И при этом теплые радостные слезы катились у нее из глаз и блестящими струйками сбегали по ее доброму, морщинистому лицу…
В тот же день утренним поездом мы выехали из Ровно, а вечером я уже лежал на чистой, мягкой постели в своей уютной, хорошенькой комнатке, освещенной нежным розовым светом ночного фонаря, а вокруг меня расположились счастливая мать и две милые сестренки, немного испуганные, но довольные, что опять увидели своего дорогого Володю.
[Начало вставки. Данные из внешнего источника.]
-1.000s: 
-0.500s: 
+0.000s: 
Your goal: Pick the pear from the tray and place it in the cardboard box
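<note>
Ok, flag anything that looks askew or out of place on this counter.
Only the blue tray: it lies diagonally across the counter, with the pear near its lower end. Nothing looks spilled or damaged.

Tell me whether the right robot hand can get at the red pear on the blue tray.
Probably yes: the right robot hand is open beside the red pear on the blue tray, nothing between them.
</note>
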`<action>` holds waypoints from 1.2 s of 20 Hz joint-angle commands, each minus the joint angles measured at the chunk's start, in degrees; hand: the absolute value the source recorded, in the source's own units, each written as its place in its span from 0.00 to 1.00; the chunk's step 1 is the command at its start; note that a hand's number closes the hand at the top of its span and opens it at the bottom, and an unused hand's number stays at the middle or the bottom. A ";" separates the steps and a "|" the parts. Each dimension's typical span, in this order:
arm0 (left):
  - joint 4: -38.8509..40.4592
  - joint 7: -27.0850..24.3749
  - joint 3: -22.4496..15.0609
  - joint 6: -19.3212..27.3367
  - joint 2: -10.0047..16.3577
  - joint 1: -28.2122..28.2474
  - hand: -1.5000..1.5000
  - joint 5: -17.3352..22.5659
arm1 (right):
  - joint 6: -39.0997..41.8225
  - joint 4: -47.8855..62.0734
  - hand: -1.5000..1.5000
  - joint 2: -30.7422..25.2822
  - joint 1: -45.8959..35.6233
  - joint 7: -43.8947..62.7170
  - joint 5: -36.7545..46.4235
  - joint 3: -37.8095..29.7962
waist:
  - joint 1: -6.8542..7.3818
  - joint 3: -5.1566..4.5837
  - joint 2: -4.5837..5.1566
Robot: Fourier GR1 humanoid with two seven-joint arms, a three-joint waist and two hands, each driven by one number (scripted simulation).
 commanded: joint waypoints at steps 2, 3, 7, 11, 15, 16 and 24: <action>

Тихо и безмятежно-спокойно у меня было на душе, как будто ангел мира и любви слетел туда с неба. Но не потухла во мне искра, так недавно еще пылавшая боевым огнем; кровь, разгоряченная жарким боем, еще не остыла, и одна мысль, острая и назойливая, стояла передо мной: подлечить свою рану и скорее-скорее броситься туда, в эту страшную, но заманчивую бездну, где потрясают землю громы орудий, где льется потоками человеческая кровь, где стонут, страдают и умирают сотни тысяч людей, где приносится великая искупительная жертва…
Глава II
Под Краковом
Никогда в своей жизни я не был так счастлив, как именно в эти дни, проведенные дома после моего первого ранения. Несмотря на ноющую боль в ноге и упадок сил, я чувствовал глубокое нравственное удовлетворение от сознания исполненного честно долга и принесенной жертвы. Каждый день меня навещали мои близкие и знакомые, которые своим вниманием старались облегчить мои страдания. В каждом их слове, в каждом поступке чувствовались уважение ко мне, к моей ране и тайный трепет перед грозными событиями, разразившимися над миром. На столе у моего изголовья постоянно стоял букет живых цветов, наполнявших нежным ароматом мою скромную, но уютную комнату. О, это были дни моего торжества! Часто по вечерам, после ухода гостей, ко мне приходила мама, садилась на мою постель и, глядя своими чистыми, кроткими глазами, молча гладила мои волосы. Потом, видя мое исхудалое, бледное лицо, она не выдерживала, клала свою голову мне на грудь и тихонько плакала, говоря:
– Бедный мой мальчик! Ты больше не поедешь… Бог сохранил тебя для нас!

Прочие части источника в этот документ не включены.